The dendrites receive information both from other neurons and cell types which is subsequently passed down through the cell body into the axon.

Transmission At The Synapse

Information reaches the synapse (or the point of connection between a dendrite and its surroundings) from neighboring neurons, other cells, or the environment. Several stimuli can trigger or activate a neuron, including environmental signals such as pressure, chemical transmitters such as neuropeptides, and electrical potential. Beyond this point, the information may be converted into electrical current or chemicals.

Nrets, CC BY-SA 3.0, via Wikimedia Commons

Electrical transmission of impulses take place through simple gap channels embedded in the membrane of the neuron.  Adjacent neurons or neuroglia are linked together by gap channels. Diffusion of ions such as Calcium(Ca++), Potassium (K+), Sodium (Na+) or Chloride (Cl-) through these channels transmit electric potential rapidly without any delay.
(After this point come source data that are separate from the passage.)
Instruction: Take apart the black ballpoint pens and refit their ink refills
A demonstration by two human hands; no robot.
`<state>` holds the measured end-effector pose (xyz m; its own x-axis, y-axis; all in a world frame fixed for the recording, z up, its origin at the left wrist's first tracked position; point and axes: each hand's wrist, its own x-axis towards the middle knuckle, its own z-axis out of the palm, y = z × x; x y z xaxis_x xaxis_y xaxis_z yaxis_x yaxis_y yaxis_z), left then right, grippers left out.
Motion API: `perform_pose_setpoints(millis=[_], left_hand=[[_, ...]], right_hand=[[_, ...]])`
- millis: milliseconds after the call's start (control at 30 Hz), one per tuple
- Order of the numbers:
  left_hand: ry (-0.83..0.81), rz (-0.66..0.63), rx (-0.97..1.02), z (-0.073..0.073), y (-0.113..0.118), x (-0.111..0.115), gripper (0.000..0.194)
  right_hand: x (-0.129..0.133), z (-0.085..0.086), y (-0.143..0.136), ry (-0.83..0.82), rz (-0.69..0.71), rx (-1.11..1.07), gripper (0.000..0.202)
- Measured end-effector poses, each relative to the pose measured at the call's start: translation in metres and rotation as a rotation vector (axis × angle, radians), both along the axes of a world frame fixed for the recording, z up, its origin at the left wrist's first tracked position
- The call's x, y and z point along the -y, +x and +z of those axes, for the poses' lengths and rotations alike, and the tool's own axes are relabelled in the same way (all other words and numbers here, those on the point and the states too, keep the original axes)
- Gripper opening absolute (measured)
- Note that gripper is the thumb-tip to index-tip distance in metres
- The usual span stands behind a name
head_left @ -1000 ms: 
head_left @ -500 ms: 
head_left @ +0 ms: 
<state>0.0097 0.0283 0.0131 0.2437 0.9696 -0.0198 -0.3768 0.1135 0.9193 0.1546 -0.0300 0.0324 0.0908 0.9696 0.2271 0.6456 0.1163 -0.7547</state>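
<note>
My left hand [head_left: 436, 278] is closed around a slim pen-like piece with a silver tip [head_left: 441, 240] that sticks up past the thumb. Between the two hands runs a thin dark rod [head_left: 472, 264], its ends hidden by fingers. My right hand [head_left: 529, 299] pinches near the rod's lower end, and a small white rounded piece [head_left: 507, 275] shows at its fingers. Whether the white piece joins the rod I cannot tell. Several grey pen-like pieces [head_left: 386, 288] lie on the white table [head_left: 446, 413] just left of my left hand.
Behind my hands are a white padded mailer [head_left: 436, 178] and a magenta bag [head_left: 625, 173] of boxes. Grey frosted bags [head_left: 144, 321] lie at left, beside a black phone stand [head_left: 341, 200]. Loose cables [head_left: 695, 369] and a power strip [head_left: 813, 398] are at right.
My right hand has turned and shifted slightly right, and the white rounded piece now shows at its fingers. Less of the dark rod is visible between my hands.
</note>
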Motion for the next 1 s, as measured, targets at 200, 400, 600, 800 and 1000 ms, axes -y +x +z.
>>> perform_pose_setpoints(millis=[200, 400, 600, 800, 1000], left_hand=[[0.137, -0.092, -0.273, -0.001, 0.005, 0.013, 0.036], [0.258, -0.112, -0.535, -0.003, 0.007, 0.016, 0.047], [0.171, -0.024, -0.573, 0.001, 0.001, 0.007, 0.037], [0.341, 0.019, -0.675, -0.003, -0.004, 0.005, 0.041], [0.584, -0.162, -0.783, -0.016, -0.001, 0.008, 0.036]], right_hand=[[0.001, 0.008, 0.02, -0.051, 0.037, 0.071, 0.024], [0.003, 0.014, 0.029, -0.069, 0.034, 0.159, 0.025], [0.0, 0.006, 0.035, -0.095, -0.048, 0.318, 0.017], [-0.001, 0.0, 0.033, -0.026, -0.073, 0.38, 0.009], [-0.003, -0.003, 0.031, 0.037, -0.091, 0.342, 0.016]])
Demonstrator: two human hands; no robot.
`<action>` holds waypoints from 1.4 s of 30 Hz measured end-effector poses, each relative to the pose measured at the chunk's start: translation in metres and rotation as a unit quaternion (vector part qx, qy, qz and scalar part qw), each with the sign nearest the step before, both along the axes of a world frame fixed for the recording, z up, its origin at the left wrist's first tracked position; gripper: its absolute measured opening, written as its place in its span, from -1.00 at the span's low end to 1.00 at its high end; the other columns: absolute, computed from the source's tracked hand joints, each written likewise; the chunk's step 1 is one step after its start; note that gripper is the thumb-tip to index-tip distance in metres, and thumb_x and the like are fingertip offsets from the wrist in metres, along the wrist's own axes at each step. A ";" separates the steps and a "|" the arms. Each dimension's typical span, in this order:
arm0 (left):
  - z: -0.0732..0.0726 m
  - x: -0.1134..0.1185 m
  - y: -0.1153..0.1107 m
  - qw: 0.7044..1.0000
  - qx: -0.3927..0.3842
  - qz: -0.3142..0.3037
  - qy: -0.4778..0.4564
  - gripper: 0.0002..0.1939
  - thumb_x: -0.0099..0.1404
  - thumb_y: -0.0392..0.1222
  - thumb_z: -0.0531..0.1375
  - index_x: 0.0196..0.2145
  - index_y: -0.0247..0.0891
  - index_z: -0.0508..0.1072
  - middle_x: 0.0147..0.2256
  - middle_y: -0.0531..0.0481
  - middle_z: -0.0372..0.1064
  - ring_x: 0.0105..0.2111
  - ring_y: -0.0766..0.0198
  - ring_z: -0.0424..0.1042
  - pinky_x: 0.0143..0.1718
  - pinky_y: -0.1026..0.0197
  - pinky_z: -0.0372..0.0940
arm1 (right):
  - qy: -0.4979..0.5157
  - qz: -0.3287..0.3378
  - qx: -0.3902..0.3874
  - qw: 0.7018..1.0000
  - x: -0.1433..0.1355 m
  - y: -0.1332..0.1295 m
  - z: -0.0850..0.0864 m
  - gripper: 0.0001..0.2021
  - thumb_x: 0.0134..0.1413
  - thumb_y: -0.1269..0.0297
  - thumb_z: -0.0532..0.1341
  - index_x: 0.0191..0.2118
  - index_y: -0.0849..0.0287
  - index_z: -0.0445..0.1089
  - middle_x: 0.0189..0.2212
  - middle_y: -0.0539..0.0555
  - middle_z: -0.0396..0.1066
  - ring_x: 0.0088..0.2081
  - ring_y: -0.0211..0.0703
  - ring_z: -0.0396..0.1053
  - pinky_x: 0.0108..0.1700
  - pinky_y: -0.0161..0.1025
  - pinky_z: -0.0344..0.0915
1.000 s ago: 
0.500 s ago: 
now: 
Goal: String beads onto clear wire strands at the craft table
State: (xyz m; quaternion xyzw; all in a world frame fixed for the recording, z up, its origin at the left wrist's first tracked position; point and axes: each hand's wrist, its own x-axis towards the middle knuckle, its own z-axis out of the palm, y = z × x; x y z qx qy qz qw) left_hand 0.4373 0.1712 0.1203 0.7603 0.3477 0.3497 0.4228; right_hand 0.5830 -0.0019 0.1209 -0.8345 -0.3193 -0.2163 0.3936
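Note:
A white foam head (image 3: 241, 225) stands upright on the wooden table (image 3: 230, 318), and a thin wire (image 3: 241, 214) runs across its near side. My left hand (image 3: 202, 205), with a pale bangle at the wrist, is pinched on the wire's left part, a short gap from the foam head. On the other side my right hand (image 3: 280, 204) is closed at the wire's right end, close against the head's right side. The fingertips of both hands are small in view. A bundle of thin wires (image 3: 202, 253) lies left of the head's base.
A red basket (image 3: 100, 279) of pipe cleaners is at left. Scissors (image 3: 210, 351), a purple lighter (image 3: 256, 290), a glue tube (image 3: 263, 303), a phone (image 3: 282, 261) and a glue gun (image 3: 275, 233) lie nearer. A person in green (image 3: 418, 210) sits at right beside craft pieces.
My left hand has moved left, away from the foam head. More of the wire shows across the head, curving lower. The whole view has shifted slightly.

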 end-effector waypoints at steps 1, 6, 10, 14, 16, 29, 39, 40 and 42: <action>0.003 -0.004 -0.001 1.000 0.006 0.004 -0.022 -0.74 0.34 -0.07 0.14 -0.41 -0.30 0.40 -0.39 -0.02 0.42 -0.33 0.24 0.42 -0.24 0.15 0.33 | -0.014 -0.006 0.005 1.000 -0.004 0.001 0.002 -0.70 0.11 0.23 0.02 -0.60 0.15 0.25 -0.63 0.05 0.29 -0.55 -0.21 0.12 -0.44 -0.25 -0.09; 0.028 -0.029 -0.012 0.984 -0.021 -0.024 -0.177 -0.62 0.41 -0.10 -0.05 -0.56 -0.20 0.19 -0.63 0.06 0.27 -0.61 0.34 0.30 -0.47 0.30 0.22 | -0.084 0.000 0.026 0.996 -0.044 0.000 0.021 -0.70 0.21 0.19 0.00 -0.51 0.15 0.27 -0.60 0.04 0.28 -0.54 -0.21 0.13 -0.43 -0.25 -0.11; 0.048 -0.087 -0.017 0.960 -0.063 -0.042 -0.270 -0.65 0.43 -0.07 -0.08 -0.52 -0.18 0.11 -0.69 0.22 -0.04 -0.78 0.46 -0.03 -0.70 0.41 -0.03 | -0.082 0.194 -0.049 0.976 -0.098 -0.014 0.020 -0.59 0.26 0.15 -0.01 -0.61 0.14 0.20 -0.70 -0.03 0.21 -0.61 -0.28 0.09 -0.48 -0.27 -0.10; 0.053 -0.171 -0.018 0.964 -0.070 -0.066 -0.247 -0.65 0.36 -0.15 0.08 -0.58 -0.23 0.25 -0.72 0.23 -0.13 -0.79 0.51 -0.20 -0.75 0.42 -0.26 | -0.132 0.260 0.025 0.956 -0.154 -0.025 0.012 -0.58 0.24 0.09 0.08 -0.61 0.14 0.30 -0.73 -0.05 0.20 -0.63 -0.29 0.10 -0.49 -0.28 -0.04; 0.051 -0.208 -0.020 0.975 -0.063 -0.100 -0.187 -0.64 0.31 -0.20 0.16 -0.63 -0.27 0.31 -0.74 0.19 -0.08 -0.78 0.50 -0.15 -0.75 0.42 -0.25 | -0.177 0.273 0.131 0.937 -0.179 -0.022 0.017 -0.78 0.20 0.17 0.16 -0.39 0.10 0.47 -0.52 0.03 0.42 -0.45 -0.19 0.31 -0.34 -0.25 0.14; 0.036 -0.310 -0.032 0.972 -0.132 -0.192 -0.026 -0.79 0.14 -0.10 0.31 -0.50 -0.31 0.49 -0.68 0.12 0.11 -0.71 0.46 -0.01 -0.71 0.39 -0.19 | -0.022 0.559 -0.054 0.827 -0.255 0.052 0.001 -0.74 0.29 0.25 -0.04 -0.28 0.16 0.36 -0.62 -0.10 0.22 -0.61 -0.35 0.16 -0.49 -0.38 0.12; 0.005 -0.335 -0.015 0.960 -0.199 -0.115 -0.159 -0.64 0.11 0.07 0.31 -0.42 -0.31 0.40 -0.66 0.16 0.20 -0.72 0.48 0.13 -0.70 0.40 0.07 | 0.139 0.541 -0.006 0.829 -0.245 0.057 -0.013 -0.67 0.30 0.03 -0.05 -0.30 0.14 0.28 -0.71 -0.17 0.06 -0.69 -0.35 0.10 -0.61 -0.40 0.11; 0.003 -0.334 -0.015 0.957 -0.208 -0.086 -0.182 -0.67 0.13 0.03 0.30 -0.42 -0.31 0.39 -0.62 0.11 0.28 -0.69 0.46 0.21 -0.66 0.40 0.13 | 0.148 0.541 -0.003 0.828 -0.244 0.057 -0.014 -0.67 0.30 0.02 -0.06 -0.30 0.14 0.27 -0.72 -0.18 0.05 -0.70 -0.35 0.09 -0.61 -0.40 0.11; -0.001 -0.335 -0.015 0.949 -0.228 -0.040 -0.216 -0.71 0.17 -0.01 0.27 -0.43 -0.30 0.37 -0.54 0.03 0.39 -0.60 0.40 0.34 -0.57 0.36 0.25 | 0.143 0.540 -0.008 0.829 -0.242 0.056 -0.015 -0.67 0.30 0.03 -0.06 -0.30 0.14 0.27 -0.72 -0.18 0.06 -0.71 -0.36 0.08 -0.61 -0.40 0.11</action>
Some gap junctions allow movement of ions with and against the gradient. However, some specialized gated channels are highly regulated to allow only the movement of specific molecules. Electrical transmission is far less common than chemical transmission and is only seen in invertebrates and lower vertebrates.

Chemical transmission of impulses begin when the action potential reaches the axon terminal. The change in voltage opens the voltage-gated ion channels, allowing an influx of Ca++ ions. This causes the vesicles at the terminal to release specialized chemical messengers called neurotransmitters through a process called exocytosis.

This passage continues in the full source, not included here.